BRIEF → What is needed is an exact copy of the whole listing below, with no pictures.

DATASET EXTRACT →
....
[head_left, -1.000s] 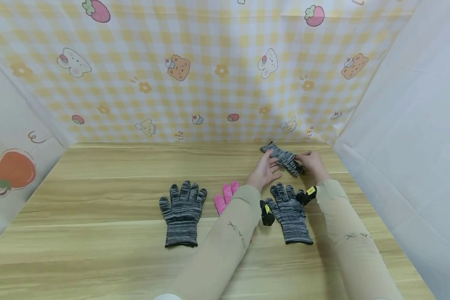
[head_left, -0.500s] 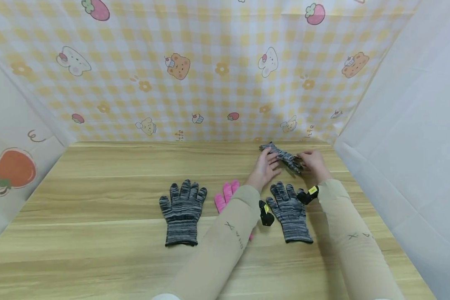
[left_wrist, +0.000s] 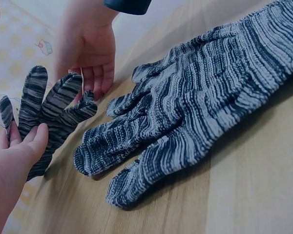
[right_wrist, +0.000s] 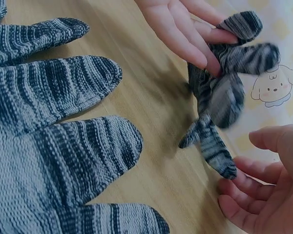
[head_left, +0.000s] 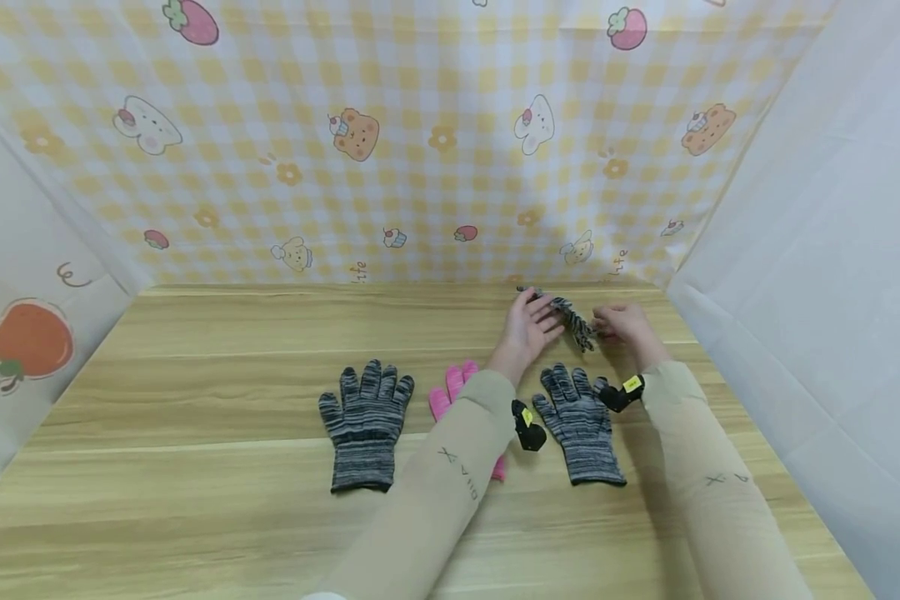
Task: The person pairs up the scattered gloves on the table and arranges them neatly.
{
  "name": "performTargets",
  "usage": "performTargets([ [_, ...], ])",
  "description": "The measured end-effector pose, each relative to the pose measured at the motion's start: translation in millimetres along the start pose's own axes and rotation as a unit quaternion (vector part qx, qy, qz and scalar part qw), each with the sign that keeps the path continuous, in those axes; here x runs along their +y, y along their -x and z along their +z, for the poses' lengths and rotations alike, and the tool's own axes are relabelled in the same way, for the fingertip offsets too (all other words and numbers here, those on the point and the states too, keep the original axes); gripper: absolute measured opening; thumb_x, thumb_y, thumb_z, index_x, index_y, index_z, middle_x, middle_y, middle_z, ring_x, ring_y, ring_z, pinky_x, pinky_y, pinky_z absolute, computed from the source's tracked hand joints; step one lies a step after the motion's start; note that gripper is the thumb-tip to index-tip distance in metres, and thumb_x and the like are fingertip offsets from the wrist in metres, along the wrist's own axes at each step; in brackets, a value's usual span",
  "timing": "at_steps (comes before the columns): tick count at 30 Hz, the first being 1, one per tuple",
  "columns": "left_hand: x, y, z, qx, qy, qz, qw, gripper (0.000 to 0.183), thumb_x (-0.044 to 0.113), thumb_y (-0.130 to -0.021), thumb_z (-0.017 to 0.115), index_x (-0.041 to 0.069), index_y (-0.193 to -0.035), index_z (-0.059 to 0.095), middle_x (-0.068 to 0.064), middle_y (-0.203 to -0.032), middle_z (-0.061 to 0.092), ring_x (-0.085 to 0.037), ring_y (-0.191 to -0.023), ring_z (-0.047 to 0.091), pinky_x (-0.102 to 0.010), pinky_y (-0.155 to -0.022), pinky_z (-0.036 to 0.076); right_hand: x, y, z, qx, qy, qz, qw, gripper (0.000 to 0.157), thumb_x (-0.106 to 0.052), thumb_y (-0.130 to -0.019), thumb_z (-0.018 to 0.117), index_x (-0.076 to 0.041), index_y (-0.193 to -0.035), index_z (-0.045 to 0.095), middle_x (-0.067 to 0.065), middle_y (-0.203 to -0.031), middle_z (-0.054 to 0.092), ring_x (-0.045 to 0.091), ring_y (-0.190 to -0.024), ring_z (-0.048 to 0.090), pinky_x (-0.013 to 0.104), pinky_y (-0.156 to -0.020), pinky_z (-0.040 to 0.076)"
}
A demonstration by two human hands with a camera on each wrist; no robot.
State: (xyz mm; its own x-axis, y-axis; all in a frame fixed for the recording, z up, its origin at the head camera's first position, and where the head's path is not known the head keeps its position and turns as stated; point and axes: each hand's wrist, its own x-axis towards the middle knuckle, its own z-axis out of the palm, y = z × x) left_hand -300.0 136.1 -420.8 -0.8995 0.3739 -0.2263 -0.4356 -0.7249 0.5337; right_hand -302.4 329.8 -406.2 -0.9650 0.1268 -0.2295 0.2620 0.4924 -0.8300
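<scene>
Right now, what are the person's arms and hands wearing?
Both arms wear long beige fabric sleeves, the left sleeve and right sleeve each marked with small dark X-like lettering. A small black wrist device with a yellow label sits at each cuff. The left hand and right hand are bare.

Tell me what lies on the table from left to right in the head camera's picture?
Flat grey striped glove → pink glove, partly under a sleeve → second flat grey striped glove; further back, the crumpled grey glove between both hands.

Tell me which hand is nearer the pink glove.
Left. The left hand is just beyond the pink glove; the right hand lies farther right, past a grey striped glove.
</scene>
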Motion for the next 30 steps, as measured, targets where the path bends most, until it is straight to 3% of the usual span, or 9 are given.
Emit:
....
RESPONSE TO THIS EXERCISE →
[head_left, -1.000s] 
[head_left, -0.500s] 
[left_wrist, +0.000s] 
[right_wrist, +0.000s] 
[head_left, +0.000s] 
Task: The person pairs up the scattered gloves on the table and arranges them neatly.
{
  "name": "performTargets",
  "usage": "performTargets([ [_, ...], ])",
  "description": "The measured end-effector pose, each relative to the pose measured at the motion's start: translation in millimetres along the start pose's own axes and rotation as a unit quaternion (vector part qx, qy, qz and scalar part qw), each with the sign that keeps the path continuous, in those axes; here x runs along their +y, y along their -x and z along their +z, for the poses' lengths and rotations alike, and the tool's own axes are relabelled in the same way, for the fingertip offsets too (all other words and numbers here, those on the point and the states too, keep the original axes); gripper: absolute measured opening; thumb_x, thumb_y, thumb_z, index_x, index_y, index_z, middle_x, middle_y, middle_z, ring_x, ring_y, ring_z, pinky_x, pinky_y, pinky_z absolute, computed from the source's tracked hand joints; step one lies a step after the motion's start; note that gripper is the thumb-tip to index-tip distance in metres, and thumb_x and the like are fingertip offsets from the wrist in metres, along the wrist's own axes at each step; in brackets, a value's usual span",
  "timing": "at_steps (comes before the columns): tick count at 30 Hz, the first being 1, one per tuple",
  "columns": "left_hand: x, y, z, qx, qy, qz, qw, gripper (0.000 to 0.183), thumb_x (-0.044 to 0.113), thumb_y (-0.130 to -0.021), thumb_z (-0.017 to 0.115), index_x (-0.041 to 0.069), index_y (-0.193 to -0.035), index_z (-0.059 to 0.095), middle_x (-0.068 to 0.064), middle_y (-0.203 to -0.032), middle_z (-0.061 to 0.092), ring_x (-0.085 to 0.037), ring_y (-0.191 to -0.023), ring_z (-0.047 to 0.091), pinky_x (-0.102 to 0.010), pinky_y (-0.155 to -0.022), pinky_z (-0.036 to 0.076); right_hand: x, y, z, qx, qy, qz, qw, gripper (0.000 to 0.157), thumb_x (-0.106 to 0.052), thumb_y (-0.130 to -0.019), thumb_z (-0.018 to 0.117), index_x (-0.076 to 0.041), index_y (-0.193 to -0.035), index_z (-0.045 to 0.095), middle_x (-0.067 to 0.065), middle_y (-0.203 to -0.031), middle_z (-0.054 to 0.092), ring_x (-0.045 to 0.091), ring_y (-0.190 to -0.024), ring_z (-0.048 to 0.090), pinky_x (-0.013 to 0.104), pinky_y (-0.156 to -0.020), pinky_z (-0.040 to 0.076)"
}
A demonstration by two human hands with a camera on each wrist; no robot.
State: (xyz mm; its own x-axis, y-axis; all in a frame fixed for the recording, z up, its origin at the head camera's first position, and where the head's path is not known the head keeps its position and turns as stated; point and axes: each hand's wrist, its own x-axis towards the middle knuckle, its own z-axis out of the palm, y = z × x) left_hand -300.0 136.1 -420.8 -0.8995 0.3739 -0.2263 -0.4356 -0.7249 0.5337; right_hand -302.4 329.8 -406.2 -0.9650 0.1268 -0.2295 0.2620 0.4924 -0.8300
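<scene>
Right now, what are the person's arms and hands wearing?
Both arms wear long beige fabric sleeves, the left sleeve and right sleeve each marked with small dark X-like lettering. A small black wrist device with a yellow label sits at each cuff. The left hand and right hand are bare.

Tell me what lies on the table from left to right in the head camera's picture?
Flat grey striped glove → pink glove, partly under a sleeve → second flat grey striped glove; further back, the crumpled grey glove between both hands.

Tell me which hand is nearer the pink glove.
Left. The left hand is just beyond the pink glove; the right hand lies farther right, past a grey striped glove.
</scene>
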Motion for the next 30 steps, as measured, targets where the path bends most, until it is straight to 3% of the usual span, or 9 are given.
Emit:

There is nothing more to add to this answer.